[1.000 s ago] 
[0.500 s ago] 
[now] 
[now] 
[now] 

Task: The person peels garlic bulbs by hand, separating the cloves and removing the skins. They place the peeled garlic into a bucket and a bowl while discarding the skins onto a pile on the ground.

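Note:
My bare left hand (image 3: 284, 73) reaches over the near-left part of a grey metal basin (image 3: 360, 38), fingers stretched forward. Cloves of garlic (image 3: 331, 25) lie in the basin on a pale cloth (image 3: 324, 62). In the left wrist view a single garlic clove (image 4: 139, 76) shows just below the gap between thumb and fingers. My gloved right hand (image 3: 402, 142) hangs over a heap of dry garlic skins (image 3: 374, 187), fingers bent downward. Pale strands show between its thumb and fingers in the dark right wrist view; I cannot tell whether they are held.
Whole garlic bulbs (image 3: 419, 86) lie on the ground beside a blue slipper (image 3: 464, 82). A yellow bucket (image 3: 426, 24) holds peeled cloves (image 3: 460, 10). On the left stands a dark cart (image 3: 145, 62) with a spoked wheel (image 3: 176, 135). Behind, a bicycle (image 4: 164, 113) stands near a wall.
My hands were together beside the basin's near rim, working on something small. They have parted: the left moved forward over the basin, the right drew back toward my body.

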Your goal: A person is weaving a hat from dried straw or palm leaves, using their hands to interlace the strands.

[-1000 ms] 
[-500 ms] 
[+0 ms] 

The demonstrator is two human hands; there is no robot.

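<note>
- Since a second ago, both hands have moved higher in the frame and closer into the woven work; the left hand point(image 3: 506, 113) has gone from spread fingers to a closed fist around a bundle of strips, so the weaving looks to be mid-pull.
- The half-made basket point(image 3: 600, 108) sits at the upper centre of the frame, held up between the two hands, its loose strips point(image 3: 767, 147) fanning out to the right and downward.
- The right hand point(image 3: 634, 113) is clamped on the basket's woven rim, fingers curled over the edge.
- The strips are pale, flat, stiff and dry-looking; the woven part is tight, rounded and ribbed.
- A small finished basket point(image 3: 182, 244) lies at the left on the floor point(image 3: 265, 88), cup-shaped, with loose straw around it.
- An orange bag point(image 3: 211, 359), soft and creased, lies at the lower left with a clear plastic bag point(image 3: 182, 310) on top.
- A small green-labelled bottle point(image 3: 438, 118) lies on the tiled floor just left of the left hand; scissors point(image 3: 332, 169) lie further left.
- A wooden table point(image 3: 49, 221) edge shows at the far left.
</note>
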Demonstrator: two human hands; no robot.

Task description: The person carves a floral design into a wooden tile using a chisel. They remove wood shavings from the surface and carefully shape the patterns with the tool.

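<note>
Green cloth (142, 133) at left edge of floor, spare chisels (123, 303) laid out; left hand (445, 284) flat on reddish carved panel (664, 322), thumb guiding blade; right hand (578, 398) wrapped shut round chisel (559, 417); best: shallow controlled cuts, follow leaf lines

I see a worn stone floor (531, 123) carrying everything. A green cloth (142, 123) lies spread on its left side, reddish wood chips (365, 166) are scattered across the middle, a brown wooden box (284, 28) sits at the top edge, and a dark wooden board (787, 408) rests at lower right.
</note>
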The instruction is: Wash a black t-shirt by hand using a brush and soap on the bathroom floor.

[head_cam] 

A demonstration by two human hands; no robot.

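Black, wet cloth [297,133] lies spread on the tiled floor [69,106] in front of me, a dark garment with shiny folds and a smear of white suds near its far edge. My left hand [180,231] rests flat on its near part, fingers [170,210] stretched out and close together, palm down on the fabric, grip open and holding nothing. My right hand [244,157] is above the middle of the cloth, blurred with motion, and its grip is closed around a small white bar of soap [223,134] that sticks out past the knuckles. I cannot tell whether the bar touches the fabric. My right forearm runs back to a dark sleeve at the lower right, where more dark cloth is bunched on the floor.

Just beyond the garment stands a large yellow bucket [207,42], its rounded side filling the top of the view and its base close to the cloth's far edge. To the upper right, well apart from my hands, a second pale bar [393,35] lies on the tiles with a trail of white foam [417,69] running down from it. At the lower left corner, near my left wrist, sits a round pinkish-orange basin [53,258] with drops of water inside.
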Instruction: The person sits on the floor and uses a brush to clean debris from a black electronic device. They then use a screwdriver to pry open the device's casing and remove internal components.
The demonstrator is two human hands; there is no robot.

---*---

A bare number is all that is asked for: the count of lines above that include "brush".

= SOLUTION FOR THIS TASK =
2